Exercise brief:
Go through the data below and transcribe it exactly. Omit the images.

Data shown:
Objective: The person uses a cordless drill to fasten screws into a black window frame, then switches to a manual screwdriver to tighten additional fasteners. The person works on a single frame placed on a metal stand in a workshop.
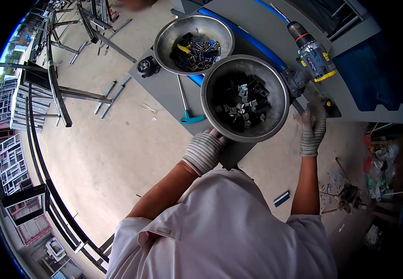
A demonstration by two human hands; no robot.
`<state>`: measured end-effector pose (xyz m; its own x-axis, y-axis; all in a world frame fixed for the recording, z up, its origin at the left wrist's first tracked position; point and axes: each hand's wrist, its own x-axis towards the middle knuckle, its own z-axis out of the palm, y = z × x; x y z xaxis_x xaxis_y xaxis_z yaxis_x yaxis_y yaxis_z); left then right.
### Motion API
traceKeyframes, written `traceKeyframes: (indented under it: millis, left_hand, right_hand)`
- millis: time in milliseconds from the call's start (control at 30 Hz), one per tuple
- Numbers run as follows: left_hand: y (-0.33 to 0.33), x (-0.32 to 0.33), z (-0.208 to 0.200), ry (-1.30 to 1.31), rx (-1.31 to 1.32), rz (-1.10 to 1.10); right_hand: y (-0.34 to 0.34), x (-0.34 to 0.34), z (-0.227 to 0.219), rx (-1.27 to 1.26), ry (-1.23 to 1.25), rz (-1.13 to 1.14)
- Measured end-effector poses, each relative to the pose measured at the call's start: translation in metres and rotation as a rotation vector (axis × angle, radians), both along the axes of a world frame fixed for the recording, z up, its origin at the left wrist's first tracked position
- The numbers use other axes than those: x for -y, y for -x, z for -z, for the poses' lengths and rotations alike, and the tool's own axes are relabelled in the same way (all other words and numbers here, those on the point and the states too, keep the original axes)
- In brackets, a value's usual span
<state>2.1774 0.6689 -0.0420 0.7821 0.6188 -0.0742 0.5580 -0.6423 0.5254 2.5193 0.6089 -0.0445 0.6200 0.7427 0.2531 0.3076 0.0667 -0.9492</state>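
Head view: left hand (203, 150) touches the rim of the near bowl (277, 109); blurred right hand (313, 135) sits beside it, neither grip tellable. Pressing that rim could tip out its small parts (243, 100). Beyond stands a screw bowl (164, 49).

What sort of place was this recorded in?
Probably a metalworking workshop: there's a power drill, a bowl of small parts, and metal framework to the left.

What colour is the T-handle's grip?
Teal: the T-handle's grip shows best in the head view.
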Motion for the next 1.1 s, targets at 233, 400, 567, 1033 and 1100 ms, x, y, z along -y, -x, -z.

Expected output:
Objective: The person uses a cordless drill to fasten screws into a black window frame, then switches to a manual screwdriver to tighten additional fasteners. The person works on a single frame placed on a metal stand in a workshop.
A demonstration by two human hands; no robot.
`<state>`: measured end-effector pose (xyz m; its own x-axis, y-axis; all in a world frame fixed for the recording, z up, its origin at the left wrist's first tracked position; point and axes: each hand's wrist, its own x-axis towards the middle knuckle, its own z-axis out of the palm, y = z × x; x y z xaxis_x xaxis_y xaxis_z yaxis_x yaxis_y yaxis_z); left then right.
### Motion API
traceKeyframes, written `traceKeyframes: (indented under it: millis, left_hand, right_hand)`
- millis: time in milliseconds from the call's start (control at 30 Hz), one per tuple
- Numbers run as follows: left_hand: y (-0.33 to 0.33), x (-0.32 to 0.33), z (-0.208 to 0.200), ry (-1.30 to 1.31), rx (-1.31 to 1.32), rz (-1.10 to 1.10); right_hand: y (-0.34 to 0.34), x (-0.34 to 0.34), z (-0.227 to 0.219), rx (-1.27 to 1.26), ry (-1.23 to 1.25), rz (-1.13 to 1.14)
- Measured end-effector poses, each relative to the pose measured at the call's start: translation in metres and rotation as a rotation vector (axis × angle, radians), both along the axes of a world frame fixed for the recording, z up, its origin at the left wrist's first tracked position
- The numbers use other axes than those: x for -y, y for -x, z for -z, for the poses' lengths and rotations alike, and the tool's own axes are relabelled in the same way (all other words and numbers here, those on the point and the states too, keep the original axes)
- In brackets, a value's usual span
<state>2.1774 0.6689 -0.0420 0.7821 0.6188 -0.0742 0.5580 -0.6423 0.5254 2.5193 0.6089 -0.0445 0.6200 0.7427 0.2531 0.3076 0.0667 -0.9492</state>
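Head view: left hand (203, 150) touches the rim of the near bowl (277, 109); blurred right hand (313, 135) sits beside it, neither grip tellable. Pressing that rim could tip out its small parts (243, 100). Beyond stands a screw bowl (164, 49).

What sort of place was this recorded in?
Probably a metalworking workshop: there's a power drill, a bowl of small parts, and metal framework to the left.

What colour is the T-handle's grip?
Teal: the T-handle's grip shows best in the head view.
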Motion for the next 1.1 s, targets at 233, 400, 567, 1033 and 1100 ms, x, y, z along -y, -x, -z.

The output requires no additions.